_WHAT TO PRODUCE:_ Copy the whole listing below exactly.

_AVAILABLE DATA:_

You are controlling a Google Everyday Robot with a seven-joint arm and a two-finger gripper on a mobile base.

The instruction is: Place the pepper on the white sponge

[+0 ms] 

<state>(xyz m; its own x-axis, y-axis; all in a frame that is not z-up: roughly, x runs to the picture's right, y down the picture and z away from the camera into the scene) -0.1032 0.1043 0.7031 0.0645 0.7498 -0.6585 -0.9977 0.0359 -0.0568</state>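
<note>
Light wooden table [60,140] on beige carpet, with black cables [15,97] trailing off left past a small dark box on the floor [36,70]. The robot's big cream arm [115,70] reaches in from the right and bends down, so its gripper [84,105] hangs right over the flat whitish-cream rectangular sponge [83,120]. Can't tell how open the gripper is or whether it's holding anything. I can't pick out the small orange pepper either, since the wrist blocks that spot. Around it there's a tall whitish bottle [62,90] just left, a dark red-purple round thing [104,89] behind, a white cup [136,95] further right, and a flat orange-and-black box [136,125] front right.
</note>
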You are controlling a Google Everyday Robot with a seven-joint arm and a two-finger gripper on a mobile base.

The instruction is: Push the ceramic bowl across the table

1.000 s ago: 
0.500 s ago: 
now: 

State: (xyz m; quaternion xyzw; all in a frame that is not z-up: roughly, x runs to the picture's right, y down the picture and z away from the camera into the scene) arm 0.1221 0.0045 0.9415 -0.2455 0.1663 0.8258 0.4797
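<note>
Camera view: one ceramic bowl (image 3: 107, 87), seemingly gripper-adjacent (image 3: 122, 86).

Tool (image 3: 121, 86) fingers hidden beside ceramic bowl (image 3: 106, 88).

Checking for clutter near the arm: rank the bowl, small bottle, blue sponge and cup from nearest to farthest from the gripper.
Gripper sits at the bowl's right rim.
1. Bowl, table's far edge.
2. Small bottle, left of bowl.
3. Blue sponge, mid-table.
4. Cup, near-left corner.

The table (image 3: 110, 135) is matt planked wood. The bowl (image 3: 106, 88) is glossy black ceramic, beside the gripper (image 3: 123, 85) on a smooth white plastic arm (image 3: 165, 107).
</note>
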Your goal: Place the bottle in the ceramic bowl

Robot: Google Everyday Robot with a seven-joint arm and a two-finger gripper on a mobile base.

_REPLY TO THE TASK:_
You are controlling a Google Everyday Robot with a seven-joint arm and a two-finger gripper on a mobile base.

The instruction is: Place the pepper on the white sponge

[+0 ms] 

<state>(xyz m; its own x-axis, y-axis; all in a frame that is not z-up: roughly, x runs to the picture's right, y down the picture and z away from the camera into the scene) -0.1032 0.1043 0.7031 0.0645 0.7498 -0.6585 -0.9977 0.0359 -0.0568</state>
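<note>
Light wooden table [60,140] on beige carpet, with black cables [15,97] trailing off left past a small dark box on the floor [36,70]. The robot's big cream arm [115,70] reaches in from the right and bends down, so its gripper [84,105] hangs right over the flat whitish-cream rectangular sponge [83,120]. Can't tell how open the gripper is or whether it's holding anything. I can't pick out the small orange pepper either, since the wrist blocks that spot. Around it there's a tall whitish bottle [62,90] just left, a dark red-purple round thing [104,89] behind, a white cup [136,95] further right, and a flat orange-and-black box [136,125] front right.
</note>
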You are controlling a Google Everyday Robot with a seven-joint arm and a two-finger gripper on a mobile base.

The instruction is: Push the ceramic bowl across the table

1.000 s ago: 
0.500 s ago: 
now: 

State: (xyz m; quaternion xyzw; all in a frame that is not z-up: roughly, x runs to the picture's right, y down the picture and z away from the camera into the scene) arm 0.1221 0.0045 0.9415 -0.2455 0.1663 0.8258 0.4797
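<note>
Camera view: one ceramic bowl (image 3: 107, 87), seemingly gripper-adjacent (image 3: 122, 86).

Tool (image 3: 121, 86) fingers hidden beside ceramic bowl (image 3: 106, 88).

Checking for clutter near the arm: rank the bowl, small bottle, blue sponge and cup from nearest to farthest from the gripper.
Gripper sits at the bowl's right rim.
1. Bowl, table's far edge.
2. Small bottle, left of bowl.
3. Blue sponge, mid-table.
4. Cup, near-left corner.

The table (image 3: 110, 135) is matt planked wood. The bowl (image 3: 106, 88) is glossy black ceramic, beside the gripper (image 3: 123, 85) on a smooth white plastic arm (image 3: 165, 107).
</note>
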Your goal: Place the bottle in the ceramic bowl

Robot: Google Everyday Robot with a seven-joint arm and a two-finger gripper on a mobile base.

What the exercise required is now done.